Performance metrics for binary Classification models

A deep dive into performance metrics for Machine learning models for classification models and selecting the best metric based on business scenario

Abhijit Ghosh
7 min readFeb 21, 2022


Metrices play an important role in determining the performance of a machine learning model. Even more important use case of metrices is to benchmark and report the performance across board.

There is a large set of metrics available to chose from, but pertaining to one’s business problem, it becomes critical to select the right metric that can do justice to the business use case that we are trying to solve. Interpreting these metrices in layman’s term is also very important as often we need to explain the performance in terms of these metrices to end users who are not ML Scientists or Data Scientists. Without further due, let us jump into different metrics, their definition, and best suited use cases.

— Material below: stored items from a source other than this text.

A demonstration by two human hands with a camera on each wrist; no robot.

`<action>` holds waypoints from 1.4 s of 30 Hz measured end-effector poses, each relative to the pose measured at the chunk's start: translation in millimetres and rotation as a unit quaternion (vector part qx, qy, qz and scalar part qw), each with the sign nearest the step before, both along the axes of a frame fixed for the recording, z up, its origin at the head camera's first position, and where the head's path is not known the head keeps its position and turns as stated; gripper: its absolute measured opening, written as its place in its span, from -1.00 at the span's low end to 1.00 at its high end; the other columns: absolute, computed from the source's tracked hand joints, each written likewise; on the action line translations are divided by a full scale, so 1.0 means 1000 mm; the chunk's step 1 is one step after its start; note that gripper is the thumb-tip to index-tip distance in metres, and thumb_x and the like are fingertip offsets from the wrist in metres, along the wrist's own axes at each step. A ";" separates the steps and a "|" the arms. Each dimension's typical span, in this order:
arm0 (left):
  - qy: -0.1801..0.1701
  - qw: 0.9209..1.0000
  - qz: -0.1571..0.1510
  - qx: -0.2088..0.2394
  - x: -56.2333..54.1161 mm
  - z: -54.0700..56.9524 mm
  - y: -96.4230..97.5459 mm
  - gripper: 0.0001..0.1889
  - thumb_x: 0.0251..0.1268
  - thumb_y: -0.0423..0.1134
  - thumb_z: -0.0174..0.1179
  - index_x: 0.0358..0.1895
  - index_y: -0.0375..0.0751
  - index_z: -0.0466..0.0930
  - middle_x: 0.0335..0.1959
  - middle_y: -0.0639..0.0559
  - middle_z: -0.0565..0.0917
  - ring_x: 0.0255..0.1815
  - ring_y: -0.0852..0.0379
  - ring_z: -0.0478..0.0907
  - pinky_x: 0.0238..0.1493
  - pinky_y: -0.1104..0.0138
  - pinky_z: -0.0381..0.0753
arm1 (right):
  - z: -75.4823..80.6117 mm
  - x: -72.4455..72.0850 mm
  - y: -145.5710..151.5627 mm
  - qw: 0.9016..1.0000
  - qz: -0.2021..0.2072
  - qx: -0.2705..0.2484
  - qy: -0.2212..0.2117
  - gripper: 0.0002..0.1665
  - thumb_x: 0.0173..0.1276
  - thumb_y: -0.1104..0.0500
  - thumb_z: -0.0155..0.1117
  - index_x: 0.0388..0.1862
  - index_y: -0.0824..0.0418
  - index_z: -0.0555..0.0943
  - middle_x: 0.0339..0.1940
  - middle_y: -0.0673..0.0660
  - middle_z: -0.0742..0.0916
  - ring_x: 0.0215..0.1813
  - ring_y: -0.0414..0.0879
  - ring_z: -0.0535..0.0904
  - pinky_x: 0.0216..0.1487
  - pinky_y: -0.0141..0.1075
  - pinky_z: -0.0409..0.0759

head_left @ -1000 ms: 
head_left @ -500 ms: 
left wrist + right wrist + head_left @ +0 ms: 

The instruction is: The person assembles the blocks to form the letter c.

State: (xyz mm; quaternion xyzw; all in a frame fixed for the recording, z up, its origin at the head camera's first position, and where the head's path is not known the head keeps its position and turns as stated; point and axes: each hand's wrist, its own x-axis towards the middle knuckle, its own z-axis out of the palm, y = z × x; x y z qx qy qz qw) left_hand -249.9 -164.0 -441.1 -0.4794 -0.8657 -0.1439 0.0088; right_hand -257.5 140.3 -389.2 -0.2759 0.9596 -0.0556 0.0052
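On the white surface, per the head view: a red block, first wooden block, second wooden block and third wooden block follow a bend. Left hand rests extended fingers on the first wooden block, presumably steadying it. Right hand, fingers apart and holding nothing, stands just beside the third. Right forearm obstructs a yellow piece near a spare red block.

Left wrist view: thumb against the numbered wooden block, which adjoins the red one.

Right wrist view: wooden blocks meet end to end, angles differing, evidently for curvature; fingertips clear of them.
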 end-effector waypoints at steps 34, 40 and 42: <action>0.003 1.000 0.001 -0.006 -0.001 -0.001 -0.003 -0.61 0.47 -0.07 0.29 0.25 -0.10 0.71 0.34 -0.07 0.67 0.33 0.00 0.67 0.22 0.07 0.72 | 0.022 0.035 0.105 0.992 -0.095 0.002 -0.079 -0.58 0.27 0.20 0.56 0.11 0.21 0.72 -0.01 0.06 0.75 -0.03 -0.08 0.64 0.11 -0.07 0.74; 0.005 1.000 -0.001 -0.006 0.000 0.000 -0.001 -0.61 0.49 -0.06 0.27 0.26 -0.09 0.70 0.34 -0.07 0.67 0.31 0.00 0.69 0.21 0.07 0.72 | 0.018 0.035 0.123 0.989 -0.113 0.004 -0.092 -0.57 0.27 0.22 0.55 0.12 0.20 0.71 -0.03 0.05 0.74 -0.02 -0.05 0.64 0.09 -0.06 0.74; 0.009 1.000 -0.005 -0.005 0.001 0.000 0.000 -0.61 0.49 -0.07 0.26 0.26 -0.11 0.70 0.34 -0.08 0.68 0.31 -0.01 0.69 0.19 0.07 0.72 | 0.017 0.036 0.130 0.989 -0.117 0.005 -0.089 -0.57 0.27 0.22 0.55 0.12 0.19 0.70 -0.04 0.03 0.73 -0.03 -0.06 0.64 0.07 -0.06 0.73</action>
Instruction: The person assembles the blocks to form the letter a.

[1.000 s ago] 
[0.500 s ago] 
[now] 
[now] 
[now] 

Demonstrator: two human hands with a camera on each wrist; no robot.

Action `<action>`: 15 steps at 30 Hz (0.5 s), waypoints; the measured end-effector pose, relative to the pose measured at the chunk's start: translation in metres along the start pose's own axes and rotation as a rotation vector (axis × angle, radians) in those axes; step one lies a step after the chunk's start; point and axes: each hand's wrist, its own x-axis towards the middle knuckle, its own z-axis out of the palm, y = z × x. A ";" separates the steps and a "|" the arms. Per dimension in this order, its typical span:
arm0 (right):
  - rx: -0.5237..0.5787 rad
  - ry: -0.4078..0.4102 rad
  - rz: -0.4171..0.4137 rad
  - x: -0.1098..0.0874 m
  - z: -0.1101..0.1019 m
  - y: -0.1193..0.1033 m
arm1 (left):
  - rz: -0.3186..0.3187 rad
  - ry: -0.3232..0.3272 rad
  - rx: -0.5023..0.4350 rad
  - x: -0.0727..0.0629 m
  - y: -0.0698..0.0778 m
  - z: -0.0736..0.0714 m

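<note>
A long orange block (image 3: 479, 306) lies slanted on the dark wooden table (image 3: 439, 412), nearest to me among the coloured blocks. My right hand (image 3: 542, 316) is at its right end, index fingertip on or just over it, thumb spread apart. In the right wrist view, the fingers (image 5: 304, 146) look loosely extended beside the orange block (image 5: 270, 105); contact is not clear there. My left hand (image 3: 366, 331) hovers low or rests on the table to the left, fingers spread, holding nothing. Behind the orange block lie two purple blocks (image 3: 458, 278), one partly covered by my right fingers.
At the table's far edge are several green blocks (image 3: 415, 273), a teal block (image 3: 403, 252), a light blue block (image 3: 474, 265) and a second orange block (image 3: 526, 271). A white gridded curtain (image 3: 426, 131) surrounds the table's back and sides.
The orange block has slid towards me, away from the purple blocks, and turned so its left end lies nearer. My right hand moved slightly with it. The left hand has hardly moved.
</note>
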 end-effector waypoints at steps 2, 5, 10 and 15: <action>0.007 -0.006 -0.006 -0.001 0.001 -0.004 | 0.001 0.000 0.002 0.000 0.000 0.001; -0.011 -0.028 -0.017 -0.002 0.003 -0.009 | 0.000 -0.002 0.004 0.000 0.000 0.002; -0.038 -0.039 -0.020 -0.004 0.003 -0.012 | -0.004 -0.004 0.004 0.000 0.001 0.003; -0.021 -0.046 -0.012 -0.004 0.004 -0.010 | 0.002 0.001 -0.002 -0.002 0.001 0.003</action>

List of metrics we will cover in this section:

  • Confusion matrix
  • Accuracy score
  • Precision score
  • Recall score
  • F1 score
  • F-beta score
  • Area under curve (AUC) & Receiver Operating Characteristic (ROC)

Confusion matrix

Confusion matrix, as the name suggest, measure how confusion the model is in predicting the classes. Let us consider the following table to understand how the confusion matrix is actually used:

Confusion matrix

Confusion matrix is the fundamental to most of the metrics that we will discuss in this post. As we move forward, we will see how every metrics (except AUC-ROC) can be easily determined from the confusion matrix. So it is important that we understand the confusion matrix thoroughly.

Code snippet for python:

from sklearn.metrics import confusion_matrix
# if you want frequency
confusion_matrix(y_true, y_predicted)
# if you want the normalized frequency distribution
confusion_matrix(y_true, y_predicted, normalize='true')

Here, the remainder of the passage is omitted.